In soccer, she scored 19 goals in the 2022 season, the fifth-most in one season in Peninsula’s illustrious history. She was later named the NWAC Baden Soccer Player of the Year, only the third Peninsula player to win the award.
“I was actually surprised [to win the NWAC award],” she said. “To me what’s important is the team and the season.”
“She helped us win an NWAC championship [in 2022] with arguably the best team we’ve ever had. A team that gave up three goals all year,” Anderson said.
Anderson said Long had a unique ability to simply steal the ball from other teams’ defensive players and set up scoring chances.
“To flat-out take the ball from the center-back, it’s one of the hardest things you can do,” Anderson said. “She was really fun to watch.”
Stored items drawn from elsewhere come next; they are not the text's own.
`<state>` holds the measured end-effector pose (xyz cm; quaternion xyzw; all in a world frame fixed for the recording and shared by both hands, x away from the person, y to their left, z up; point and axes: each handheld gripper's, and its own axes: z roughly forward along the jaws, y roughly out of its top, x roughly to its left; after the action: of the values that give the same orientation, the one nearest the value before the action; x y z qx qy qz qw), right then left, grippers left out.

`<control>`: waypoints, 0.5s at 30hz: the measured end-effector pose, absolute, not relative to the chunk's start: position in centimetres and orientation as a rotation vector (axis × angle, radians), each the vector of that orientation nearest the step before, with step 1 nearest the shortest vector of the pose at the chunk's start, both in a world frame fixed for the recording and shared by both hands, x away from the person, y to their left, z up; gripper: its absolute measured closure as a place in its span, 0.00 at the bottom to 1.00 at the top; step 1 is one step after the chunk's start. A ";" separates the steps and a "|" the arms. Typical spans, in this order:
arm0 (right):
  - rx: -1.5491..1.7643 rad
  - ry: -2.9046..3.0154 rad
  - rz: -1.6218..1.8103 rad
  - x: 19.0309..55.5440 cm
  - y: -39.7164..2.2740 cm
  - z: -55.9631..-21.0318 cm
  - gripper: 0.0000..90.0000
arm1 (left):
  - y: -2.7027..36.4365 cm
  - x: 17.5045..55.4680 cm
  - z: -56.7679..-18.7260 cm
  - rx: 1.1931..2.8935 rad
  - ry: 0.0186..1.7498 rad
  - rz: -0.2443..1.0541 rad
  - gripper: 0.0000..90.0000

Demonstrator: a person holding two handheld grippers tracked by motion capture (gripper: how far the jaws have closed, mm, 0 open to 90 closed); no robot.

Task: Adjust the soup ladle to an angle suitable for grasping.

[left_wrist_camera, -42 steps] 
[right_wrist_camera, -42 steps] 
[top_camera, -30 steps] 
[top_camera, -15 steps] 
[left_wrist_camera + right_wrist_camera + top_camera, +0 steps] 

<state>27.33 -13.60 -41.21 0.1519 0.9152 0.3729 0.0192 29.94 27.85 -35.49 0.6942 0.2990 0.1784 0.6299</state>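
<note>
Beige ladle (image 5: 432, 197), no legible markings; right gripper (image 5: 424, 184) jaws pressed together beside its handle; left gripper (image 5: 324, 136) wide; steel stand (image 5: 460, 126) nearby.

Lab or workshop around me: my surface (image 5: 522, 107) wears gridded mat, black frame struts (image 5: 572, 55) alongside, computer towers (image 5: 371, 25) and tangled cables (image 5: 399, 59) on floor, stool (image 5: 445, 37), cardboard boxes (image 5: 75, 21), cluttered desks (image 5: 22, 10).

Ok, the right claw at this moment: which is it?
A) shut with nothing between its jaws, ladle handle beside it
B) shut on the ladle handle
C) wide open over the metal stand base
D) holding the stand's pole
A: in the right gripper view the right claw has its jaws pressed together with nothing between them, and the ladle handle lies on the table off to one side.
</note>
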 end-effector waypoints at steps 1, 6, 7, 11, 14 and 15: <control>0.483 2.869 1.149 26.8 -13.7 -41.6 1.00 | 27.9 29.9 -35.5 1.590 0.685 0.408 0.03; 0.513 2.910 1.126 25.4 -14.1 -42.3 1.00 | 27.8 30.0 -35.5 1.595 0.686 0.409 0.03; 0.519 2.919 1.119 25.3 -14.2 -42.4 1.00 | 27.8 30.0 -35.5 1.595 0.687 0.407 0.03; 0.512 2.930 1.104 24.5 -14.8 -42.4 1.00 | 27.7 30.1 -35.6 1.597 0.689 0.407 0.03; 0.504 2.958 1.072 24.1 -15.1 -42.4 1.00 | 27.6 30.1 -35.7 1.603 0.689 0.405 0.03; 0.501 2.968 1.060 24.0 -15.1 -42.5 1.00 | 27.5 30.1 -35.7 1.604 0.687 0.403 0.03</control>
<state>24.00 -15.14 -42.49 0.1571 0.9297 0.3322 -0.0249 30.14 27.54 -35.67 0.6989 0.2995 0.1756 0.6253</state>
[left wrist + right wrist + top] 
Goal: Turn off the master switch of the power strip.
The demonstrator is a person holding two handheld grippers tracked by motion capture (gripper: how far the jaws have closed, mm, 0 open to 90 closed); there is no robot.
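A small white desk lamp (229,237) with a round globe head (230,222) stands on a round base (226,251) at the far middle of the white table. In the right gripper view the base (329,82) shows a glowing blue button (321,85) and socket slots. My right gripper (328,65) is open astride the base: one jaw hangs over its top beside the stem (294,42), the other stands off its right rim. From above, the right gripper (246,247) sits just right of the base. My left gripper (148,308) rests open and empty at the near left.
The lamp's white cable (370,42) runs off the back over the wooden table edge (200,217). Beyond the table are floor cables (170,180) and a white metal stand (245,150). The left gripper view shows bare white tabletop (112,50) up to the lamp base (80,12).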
While there were championships and MVPs, there was also some heartache. Her senior prep basketball team, which surely would have placed at state, didn’t get a chance to play in the tournament due to the pandemic. The Pirates also lost in the women’s championship game in overtime her freshman year, then lost in the final four, again in overtime, her sophomore year as the team was decimated by injuries, including one to Long’s ankle. Her soccer team her sophomore year entered the postseason unbeaten, then unexpectedly lost in the first round.
Long says she doesn’t dwell on the heartbreaks and concentrates on just becoming better and her next challenges.
“I’m never really satisfied. I always think that I can do better,” she said. “Obviously, there is a little part of me that’s disappointed.”
She also doesn’t dwell on the “what ifs” of how the pandemic disrupted her athletic career.
“I take it for what it is. Everyone had to deal with it. It was what it was,” she said.